It had been unusually mild weather for January, like a spring day – they called these warm winds Chinooks she’d been told. They were “snow eaters,” that lasted from hours to days.  Water had been dripping from the barn roof forming streamlets and pockets of water on her path to the barn.  She side-stepped numerous puddles on the way to retrieve her little golden mare with creamy mane and tail.  Mari-bell had nickered her usual soft greeting when Sarah opened the barn door.

She had loved Mari-bell from the first moment she’d laid eyes on her.   Her father had threatened to sell her at first.  “Too small for any of the ranch hands,” he’d said but Sarah rallied for the little palomino.  “The horse has a huge heart,” he’d admitted after seeing the girl and horse work cattle.  “She won’t quit until the job’s done and did everything and more that you asked of her Sarah!”  The girl and horse had an unnatural bond he figured after seeing how the two responded to one another. In the end, he relented and gave the mare to his daughter. It was a rarity not to see the horse and girl together now-a-days.

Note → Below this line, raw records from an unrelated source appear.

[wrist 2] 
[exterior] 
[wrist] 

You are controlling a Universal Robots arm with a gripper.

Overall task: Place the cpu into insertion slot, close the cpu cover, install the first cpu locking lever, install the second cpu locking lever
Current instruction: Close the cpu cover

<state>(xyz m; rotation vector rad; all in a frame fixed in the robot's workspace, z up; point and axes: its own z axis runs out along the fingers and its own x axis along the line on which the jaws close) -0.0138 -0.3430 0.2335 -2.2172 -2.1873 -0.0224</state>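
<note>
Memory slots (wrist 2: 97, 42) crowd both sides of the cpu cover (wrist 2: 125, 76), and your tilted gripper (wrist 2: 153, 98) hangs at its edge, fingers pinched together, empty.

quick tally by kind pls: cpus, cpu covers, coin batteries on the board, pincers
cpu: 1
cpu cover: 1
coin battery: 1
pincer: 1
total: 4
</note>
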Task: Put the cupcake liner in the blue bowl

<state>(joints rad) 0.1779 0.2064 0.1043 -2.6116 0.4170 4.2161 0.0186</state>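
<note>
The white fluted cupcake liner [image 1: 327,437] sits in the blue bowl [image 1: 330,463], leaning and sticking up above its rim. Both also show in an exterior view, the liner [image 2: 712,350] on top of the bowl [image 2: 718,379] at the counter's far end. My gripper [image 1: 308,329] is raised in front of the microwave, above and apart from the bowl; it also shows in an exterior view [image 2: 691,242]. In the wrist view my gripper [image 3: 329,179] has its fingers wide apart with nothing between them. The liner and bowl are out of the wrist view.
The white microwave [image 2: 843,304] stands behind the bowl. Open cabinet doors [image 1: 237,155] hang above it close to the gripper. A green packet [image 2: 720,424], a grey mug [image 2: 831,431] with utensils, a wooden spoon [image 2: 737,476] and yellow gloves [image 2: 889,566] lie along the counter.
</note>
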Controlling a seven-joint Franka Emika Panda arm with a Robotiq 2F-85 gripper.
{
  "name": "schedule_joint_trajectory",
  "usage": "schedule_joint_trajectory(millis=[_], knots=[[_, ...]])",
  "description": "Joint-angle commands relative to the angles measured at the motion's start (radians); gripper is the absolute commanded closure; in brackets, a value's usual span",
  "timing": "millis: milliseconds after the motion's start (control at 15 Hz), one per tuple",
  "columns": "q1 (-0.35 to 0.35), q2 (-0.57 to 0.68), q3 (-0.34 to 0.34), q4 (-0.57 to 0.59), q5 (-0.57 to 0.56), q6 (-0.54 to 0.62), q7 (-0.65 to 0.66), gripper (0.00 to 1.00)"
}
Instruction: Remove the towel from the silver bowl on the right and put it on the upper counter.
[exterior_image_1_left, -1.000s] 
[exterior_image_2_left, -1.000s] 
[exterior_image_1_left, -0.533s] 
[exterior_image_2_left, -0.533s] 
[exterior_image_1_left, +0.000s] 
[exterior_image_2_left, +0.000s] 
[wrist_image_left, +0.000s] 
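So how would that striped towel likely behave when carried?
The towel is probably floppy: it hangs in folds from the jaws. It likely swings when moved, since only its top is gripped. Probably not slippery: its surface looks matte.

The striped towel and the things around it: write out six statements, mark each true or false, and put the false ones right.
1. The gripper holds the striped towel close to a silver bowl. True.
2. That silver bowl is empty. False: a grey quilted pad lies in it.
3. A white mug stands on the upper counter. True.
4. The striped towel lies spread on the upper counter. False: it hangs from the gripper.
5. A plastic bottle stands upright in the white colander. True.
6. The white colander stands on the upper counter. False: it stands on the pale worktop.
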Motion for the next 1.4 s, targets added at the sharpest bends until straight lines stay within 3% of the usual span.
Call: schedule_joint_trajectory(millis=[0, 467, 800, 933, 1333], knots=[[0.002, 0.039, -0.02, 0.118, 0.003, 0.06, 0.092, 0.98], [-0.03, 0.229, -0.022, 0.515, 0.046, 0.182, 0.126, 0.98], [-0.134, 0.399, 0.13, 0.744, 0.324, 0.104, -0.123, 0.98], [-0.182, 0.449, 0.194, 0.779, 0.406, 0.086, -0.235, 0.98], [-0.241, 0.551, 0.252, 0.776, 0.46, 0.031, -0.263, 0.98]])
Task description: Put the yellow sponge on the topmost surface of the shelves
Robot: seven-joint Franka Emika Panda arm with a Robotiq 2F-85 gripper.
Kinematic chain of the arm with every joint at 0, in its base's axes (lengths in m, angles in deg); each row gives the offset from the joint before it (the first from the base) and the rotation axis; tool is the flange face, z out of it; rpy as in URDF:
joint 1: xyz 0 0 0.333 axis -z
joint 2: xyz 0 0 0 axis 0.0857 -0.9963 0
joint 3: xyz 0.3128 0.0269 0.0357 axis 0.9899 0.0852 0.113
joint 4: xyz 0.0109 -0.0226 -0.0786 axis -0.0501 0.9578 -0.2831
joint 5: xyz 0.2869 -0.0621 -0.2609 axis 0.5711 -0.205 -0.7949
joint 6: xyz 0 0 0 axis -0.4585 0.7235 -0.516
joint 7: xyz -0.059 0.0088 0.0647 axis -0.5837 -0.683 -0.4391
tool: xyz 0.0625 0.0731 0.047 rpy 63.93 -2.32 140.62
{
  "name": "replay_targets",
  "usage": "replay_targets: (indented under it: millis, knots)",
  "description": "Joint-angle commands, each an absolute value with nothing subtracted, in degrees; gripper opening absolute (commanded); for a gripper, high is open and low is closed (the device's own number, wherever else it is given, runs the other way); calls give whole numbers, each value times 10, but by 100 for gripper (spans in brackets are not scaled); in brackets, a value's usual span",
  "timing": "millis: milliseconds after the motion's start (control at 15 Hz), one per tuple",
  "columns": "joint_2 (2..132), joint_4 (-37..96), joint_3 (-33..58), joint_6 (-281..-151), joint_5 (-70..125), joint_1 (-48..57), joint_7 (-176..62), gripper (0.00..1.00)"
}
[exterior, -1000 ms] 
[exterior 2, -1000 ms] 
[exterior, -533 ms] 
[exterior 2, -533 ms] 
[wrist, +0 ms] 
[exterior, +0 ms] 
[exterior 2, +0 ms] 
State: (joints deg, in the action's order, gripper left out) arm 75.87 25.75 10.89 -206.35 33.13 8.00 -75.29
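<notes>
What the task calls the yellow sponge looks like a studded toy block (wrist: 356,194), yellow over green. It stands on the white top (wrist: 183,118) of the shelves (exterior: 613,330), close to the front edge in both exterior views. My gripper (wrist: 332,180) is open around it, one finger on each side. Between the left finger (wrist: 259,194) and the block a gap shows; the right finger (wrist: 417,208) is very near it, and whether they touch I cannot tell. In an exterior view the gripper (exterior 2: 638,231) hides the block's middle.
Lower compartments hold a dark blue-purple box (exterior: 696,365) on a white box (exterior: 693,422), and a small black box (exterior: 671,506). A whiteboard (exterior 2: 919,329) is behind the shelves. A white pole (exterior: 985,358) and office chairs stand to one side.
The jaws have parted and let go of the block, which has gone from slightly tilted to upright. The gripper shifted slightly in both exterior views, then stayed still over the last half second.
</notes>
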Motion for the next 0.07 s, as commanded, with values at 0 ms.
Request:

Mari-bell perked her ears forward and arched her neck over the edge of the stall as Sarah approached.  “Too warm for this thick woolen sweater Mother knit for me at Christmas that’s for sure Mari-bell,” Sarah crooned to the horse as she shed her jacket then removed the heavy sweater and hung it on the peg by the stall.  “A long sleeved shirt and jacket are all I’ll need today.”  She grinned as she pat the horse on the side of the neck, led her to the door of the barn, mounted and trotted away from the ranch toward the school.

How she wished she still had that sweater now! (more…)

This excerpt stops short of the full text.